Logo
Logo

Atharva Pandey/Lesson 9: Partitioning — Range, Hash, List and When Each Helps

Created Sat, 24 Aug 2024 00:00:00 +0000 Modified Sat, 24 Aug 2024 00:00:00 +0000

I have worked with a few systems that had grown their main tables to 500 million rows or more. At that scale, even well-indexed queries start slowing down — not because the indexes are wrong, but because the index itself becomes large and the buffer cache can only hold so many pages. Vacuum struggles to keep up. EXPLAIN output looks fine but queries still feel sluggish. Partitioning is the architectural solution to this class of problem: instead of one big table, you have many smaller tables that look like one from the application’s perspective.

How It Actually Works

Postgres declarative partitioning (introduced in version 10, matured in versions 11–13) lets you define a parent table and attach child tables as partitions.
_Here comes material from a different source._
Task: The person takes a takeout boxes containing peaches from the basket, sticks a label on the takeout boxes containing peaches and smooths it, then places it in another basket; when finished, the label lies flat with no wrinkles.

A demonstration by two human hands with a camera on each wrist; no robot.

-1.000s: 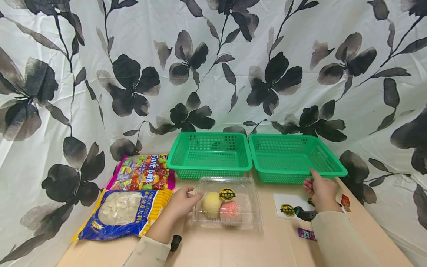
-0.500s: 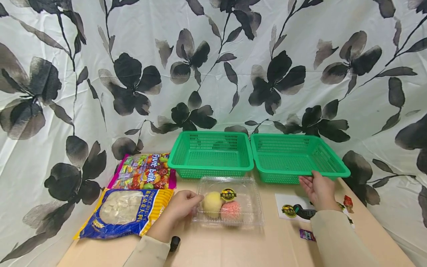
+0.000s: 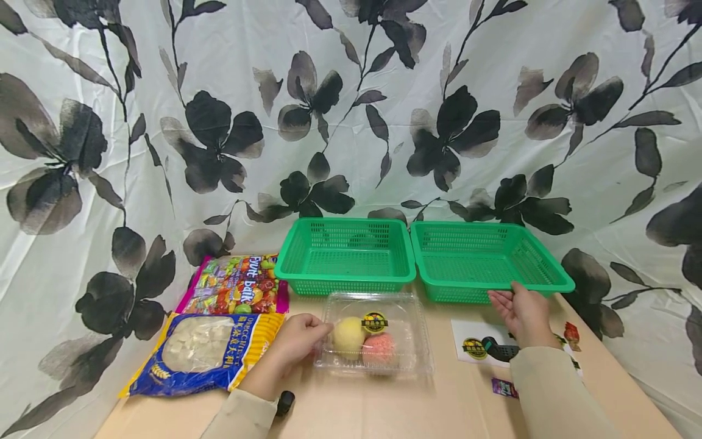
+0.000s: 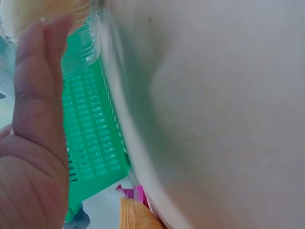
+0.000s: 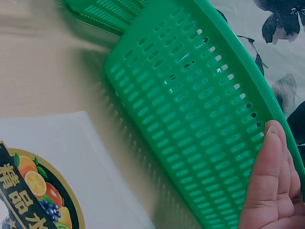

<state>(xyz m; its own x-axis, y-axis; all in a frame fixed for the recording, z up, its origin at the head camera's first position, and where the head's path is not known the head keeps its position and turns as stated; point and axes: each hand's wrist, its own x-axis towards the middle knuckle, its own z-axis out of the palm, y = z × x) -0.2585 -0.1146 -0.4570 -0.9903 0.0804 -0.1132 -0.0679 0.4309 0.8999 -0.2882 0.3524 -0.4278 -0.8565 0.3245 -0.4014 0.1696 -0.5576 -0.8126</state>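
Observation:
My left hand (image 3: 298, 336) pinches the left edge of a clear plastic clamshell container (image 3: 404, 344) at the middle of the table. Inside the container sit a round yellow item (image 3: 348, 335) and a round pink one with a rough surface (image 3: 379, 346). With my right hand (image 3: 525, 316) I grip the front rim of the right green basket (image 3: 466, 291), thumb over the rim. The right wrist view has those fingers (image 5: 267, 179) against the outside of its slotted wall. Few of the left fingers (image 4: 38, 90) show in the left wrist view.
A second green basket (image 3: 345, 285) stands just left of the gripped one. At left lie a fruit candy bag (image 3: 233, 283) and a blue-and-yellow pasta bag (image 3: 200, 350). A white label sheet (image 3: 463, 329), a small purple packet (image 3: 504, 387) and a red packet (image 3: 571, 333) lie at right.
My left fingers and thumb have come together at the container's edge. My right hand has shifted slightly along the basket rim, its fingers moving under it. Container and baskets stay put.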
Queries against the parent automatically route to the relevant partitions.

There are three partition strategies:

Range Partitioning: rows are assigned to partitions based on a range of values of the partition key. Most commonly used with timestamps.

CREATE TABLE events (
    id          bigserial,
    user_id     bigint NOT NULL,
    event_type  text NOT NULL,
    created_at  timestamptz NOT NULL,
    payload     jsonb
) PARTITION BY RANGE (created_at);

CREATE TABLE events_2024_01 PARTITION OF events
    FOR VALUES FROM ('2024-01-01') TO ('2024-02-01');

CREATE TABLE events_2024_02 PARTITION OF events
    FOR VALUES FROM ('2024-02-01') TO ('2024-03-01');
-- ... and so on

Hash Partitioning: rows are assigned by computing a hash of the partition key, then using the modulus. Distributes rows evenly regardless of key values.

CREATE TABLE sessions (
    id      uuid DEFAULT gen_random_uuid(),
    user_id bigint NOT NULL,
    data    jsonb
) PARTITION BY HASH (user_id);

CREATE TABLE sessions_0 PARTITION OF sessions
    FOR VALUES WITH (MODULUS 4, REMAINDER 0);
CREATE TABLE sessions_1 PARTITION OF sessions
    FOR VALUES WITH (MODULUS 4, REMAINDER 1);
-- ... sessions_2, sessions_3

List Partitioning: rows are assigned based on explicit enumerated values of the partition key. Useful for known, bounded categories.

CREATE TABLE orders (
    id       bigserial,
    region   text NOT NULL,
    amount   numeric
) PARTITION BY LIST (region);

CREATE TABLE orders_us   PARTITION OF orders FOR VALUES IN ('US');
CREATE TABLE orders_eu   PARTITION OF orders FOR VALUES IN ('DE', 'FR', 'NL', 'GB');
CREATE TABLE orders_apac PARTITION OF orders FOR VALUES IN ('JP', 'AU', 'SG');

When a query includes a filter on the partition key, Postgres’s partition pruning eliminates partitions that cannot contain matching rows. A query for WHERE created_at BETWEEN '2024-03-01' AND '2024-03-31' only scans events_2024_03 — skipping all other partitions entirely.

Why It Matters

Partitioning helps in three specific situations:

Time-series data with retention policies: if you partition by month and your retention is 12 months, dropping old data is DROP TABLE events_2023_01 — instantaneous, compared to DELETE FROM events WHERE created_at < '2024-01-01' which is a full table scan + massive dead tuple cleanup.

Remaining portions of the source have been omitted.